CSC 480/680: Introduction to Data Mining

Date	Topic	Module / Book Chapter	Deadlines
Week 1
Jan 14	Introduction to Data Mining	1	Assignment 1 Release
Jan 17	Conceptual Overview	2+3
Week 2
Jan 21	Data Manipulation	2+3
Jan 24	Linear Regression	4	Assignment 1 Deadline Assignment 2 Release
Week 3
Jan 28	Logistic Regression	4
Jan 31	Naïve Bayes	/	Assignment 2 Deadline
Week 4
Feb 04	Instance Based Learning	/
Feb 07	Support Vector Machines	5
Week 5
Feb 11	Evaluation Techniques	3
Feb 14	Decision Trees	6	Assignment 3 Release
Week 6
Feb 18	Ensemble Learning Soft/Hard Voting, Bagging Tree Ensembles: Random Forest	7
Feb 21	Ensemble Learning Boosting, Stacking, ECOC Tree Ensembles: Gradient Boosting	7	Assignment 3 Deadline
Week 7
Feb 25	Dimensionality Reduction (Online)	8	Pool of Papers Release
Feb 28	Neural Networks (Online)	4+10	Project Proposal Submission
Week 8
Mar 04	Midterm
Mar 07	Neural Networks	4+10
Week 9
Mar 11	Spring Break
Mar 14	Spring Break
Week 10
Mar 18	Deep Learning	11-14	Assignment 4 Release
Mar 21	Deep Learning	11-14
Week 11
Mar 25	NLP	16
Mar 28	Time Series	15	Assignment 4 Deadline
Week 12
Apr 01	Clustering	9
Apr 04	Feature Selection		Paper Critiques Deadline
Week 13
Apr 08	Class Imbalance
Apr 11	One Class Learning	17
Week 14
Apr 15	Paper Presentations	/
Apr 18	Paper Presentations	/
Week 15
Apr 22	Final Project Presentation	/
Apr 25	Final Project Presentation	/

Grading

CSC-480

Component	Weight
Homework Assignments	25%
Midterm Exam	30%
Critiques of 5 research papers	10% = 5 x 2%
Presentation of 1 research paper	5%
Final Project + Presentation	30% (25% + 5%)

CSC-680

Component	Weight
Homework Assignments	20%
Midterm Exam	30%
Critiques of 10 research papers	10% = 10 x 1%
Presentation of 2 research papers	5% = 2 x 2.5%
Final Project + Presentation	35% (30% + 5%)

Attendance

Students are recommended to attend all lectures. Prolonged absences must be discussed with the instructor. If you cannot attend lectures regularly, due to work or other obligations during remote learning, then please reach out to the instructor so that I know about it.

Exams

Exams cover the material from the lectures, projects, and reading. While not necessarily cumulative, each exam will require understanding many of the concepts covered in the preceding exams. Exams consist of multiple choice, short answer, and long answer questions.

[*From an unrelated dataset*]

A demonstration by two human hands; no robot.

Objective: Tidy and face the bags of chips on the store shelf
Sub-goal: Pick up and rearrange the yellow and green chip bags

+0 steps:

For the Final Project, students will propose their own topic in consultation with the instructor. Project proposals will be due in mid-semester.

Late Submissions

A penalty of 5% per day will be levied. The course doesn’t grant extension on the homework/lab/project submission deadline unless you have an extremely compelling excuse as observance of a religious holiday (in which case you need to let me know in advance).

Letter Grades

Range	Letter
>=93	A
>=90	A-
>=87	B+
>=83	B
>=80	B-
>=77	C+
>=73	C
>=70	C-
>=60	D
<60	F

Textbook

This course adopts the textbook "Hands-On Machine Learning with Scikit-Learn, Keras, and TensorFlow", 2nd Edition by Aurélien Géron.
The online version of the book may be accessible for free from AU’s online Library After selecting "O’Reilly Online Learning" from the list and logging in with your AU account, you should be able to search for the book by name, or try accessing it from this link.

Academic Integrity

Even though we encourage collaboration with a partner, sharing code between groups is strictly forbidden - this is a form of plagiarism. As is showing your work to other students, even just for a second. There is rarely one single correct way to write code that solves a problem. While we want you to feel free to discuss your approach freely with a partner, you should know that there are often many solutions for a given problem and it's typically obvious when one student shares code with another. If you directly copy and paste code from the Internet (or even the text), cite your source in your comments (but also ensure that you understand what the code is doing - not all code on the web is good!). Assignments will be checked using plagiarism detection software and by hand to ensure the originality of the work.

Do not share your code with anyone other than a partner. Do not let someone look at your screen. You may get behind, or your friend may ask for help, but the consequences for plagiarism are far worse than an incomplete submission - for the submission, you will still likely get some points. If I suspect that you have purposely shared code with another student or presented someone else's work as your own, the matter will be referred to the Academic Integrity Code Administrator for adjudication. If you are found responsible for an academic integrity violation, sanctions can include a failing grade for the course, suspension for one or more academic terms, dismissal from the university, or other measures as deemed appropriate by the Dean.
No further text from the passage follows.